In an effort to speed up the plotting (each run plotted results in 15 plots being generated), multiprocessing has been used to split the creation of individual plots out into individual threads. This significantly reduces the time needed to generate all of the plots, but at the cost of straightforward logging and debugging of the code run when creating those plots.
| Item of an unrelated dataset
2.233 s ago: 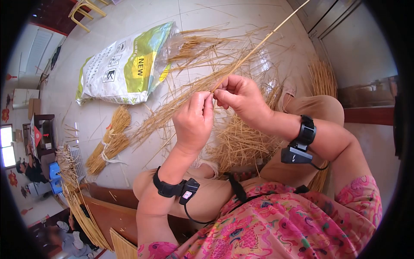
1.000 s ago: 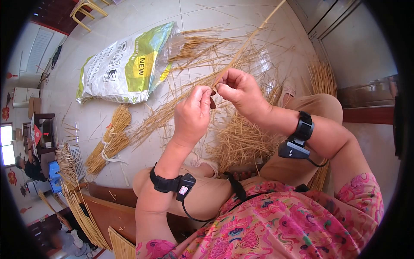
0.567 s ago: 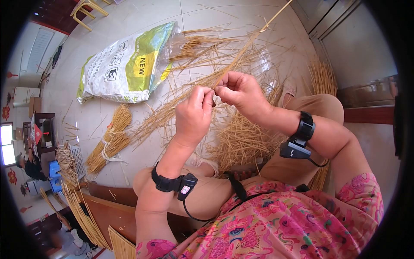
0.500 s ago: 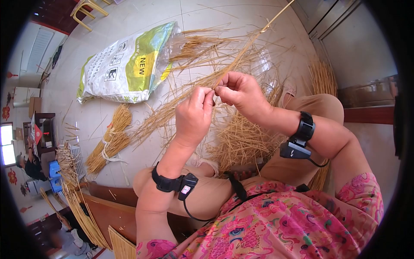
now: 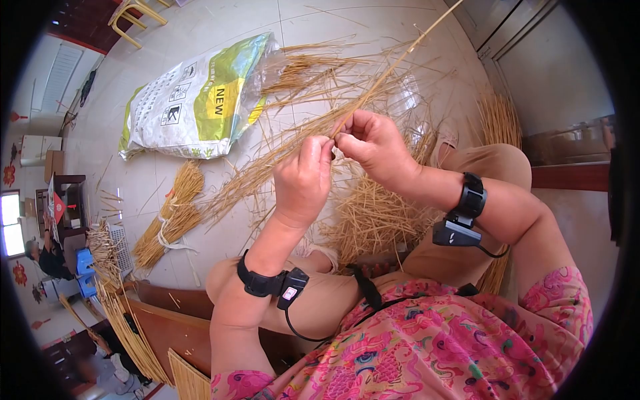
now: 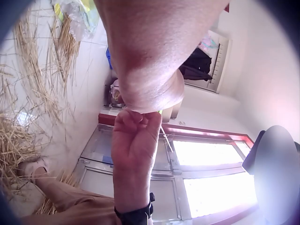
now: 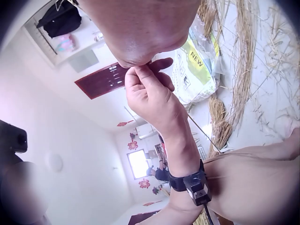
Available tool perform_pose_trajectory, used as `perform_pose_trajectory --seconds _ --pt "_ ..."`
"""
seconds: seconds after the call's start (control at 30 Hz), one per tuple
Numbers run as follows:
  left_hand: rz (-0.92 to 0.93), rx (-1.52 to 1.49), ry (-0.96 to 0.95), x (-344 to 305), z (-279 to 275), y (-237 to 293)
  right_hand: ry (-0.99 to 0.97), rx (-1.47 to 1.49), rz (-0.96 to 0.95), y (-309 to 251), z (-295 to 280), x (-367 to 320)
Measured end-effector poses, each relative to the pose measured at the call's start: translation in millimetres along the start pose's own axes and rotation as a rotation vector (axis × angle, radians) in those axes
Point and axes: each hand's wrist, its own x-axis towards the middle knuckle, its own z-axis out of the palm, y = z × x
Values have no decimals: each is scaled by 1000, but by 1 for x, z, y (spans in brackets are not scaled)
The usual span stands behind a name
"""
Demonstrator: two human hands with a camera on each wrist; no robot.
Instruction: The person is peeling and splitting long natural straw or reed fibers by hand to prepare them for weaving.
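Note:
A long, thin straw stalk [image 5: 437, 21] slants from my fingertips toward the upper right of the head view, with a small frayed bit partway along it. My left hand [image 5: 301, 183] pinches its near end between thumb and curled fingers. Right beside it, my right hand [image 5: 377, 148] pinches the same stalk, fingertips close against the left ones. In the left wrist view the right hand [image 6: 133, 145] faces the camera with thumb and fingers together. The right wrist view has the left hand [image 7: 152, 91] pinching at the meeting point, where the fingers hide the stalk's end.
Loose straw [image 5: 373, 220] lies heaped between my feet and scattered over the tiled floor. A green-and-white bag [image 5: 193, 100] lies beyond, near a tied straw bundle [image 5: 170, 213]. More stalks [image 5: 499, 123] stand by the door, and others lean along a brown wooden board [image 5: 173, 327] at left.
The stalk's far end swings left, then partly back right. Its frayed bit shows from about half a second ago. Both hands stay together, the left shifting slightly right and down.

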Motion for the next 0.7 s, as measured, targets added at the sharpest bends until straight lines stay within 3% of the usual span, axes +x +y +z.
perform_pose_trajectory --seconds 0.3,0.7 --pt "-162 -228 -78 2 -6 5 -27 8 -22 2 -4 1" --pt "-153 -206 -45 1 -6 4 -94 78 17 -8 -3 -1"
First, in the function write_run_plots(), in subcmd_plot.py, a pool of workers (threads) is created:
pool = multiprocessing.Pool(processes=args.workers)The a list, plotting_commands, is defined to which tuples of the form:
(<function_name>, <list of arguments>)are appended, e.g.:
(write_distribution, [run_id, matdata, outfmts, args])This tuple form is used to make it easy to unpack the values for each plotting command in a for loop, and pass them to the pool.apply_async() method:
for func, options in plotting_commands:
logger.debug("Running %s with options %s", func, options)
pool.apply_async(func, args=options)Because each call to pool.apply_async() creates a new subprocess, logging and writing to stdout and stderr become difficult. In order to have each plotting command write to the log file specified in the pyani command line, concerns about thread safety would need to be considered—to prevent multiple threads from trying to write to the file at once.
It is not impossible to get 'logging' statements out of this black box, but an elegant way to do so in pyani has not yet been found. Possibilities include using the callback parameter of pool.apply_async():
apply_async(func[, args[, kwds[, callback[, error_callback]]]])and specifying a method like logging.info(), or sys.stdout.write(), but then, rather than using normal logging/other commands, the desired information must be appended to a list that can be returned and passed as the argument to the specified callback method.
While doing active development on the plotting code, it may be worthwhile to disable the asynchronous bits so that logging works as expected.